Mark Porter (born 16 December 1960) is a Walsall-born France-based travel writer and publisher.

Porter is the author of Coast to Coast Cycle Routes (ISBN 9780955508264), a guide book to three of Britain's most popular cycle routes, all of which travel through the Lake District and Northern England, now in its 16th edition. He also wrote Grand Tour, a guide to Paris, Rome, London, Edinburgh, Dublin and Cardiff for followers of the Six Nations rugby championships (ISBN 9780954482763), and Tartan Army Tour Guide to Europe (ISBN 0954482778) for Scottish football fans.

A former features editor of the Sunday Express after a colourful 'career' in Fleet St, Porter is a freelance contributor to the Daily Mail, Newsweek, Standpoint, The Guardian, The Herald of Glasgow, and Cycle he now writes regularly for the French political magazine, Causeur. A regular visitor to the Scottish Borders, Porter's travel column appears in the Herald's weekend magazine.

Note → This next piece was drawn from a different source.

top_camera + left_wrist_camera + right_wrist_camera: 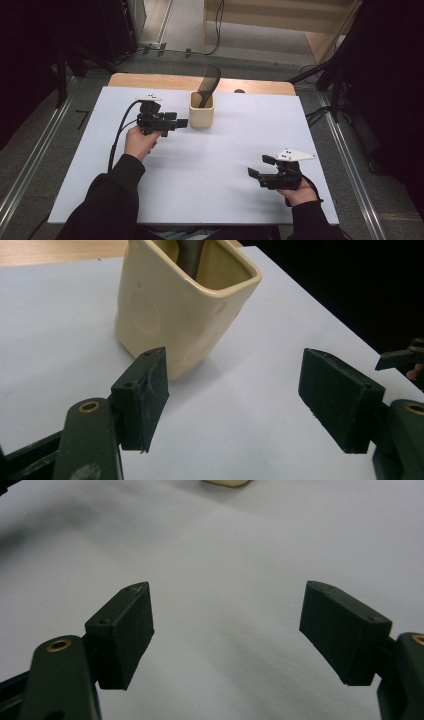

He is also a food writer (ten years as a Contributing Editor and Pudding Correspondent of Waitrose Food Illustrated) and has been a restaurant inspector for the Good Food Guide since 2011. He also runs several cycling websites. Porter spends his time between Scotland and France and has set up VeriTable, a new website designed to select the good restaurants from the bad in France, a nation whose culinary standing is increasingly being questioned.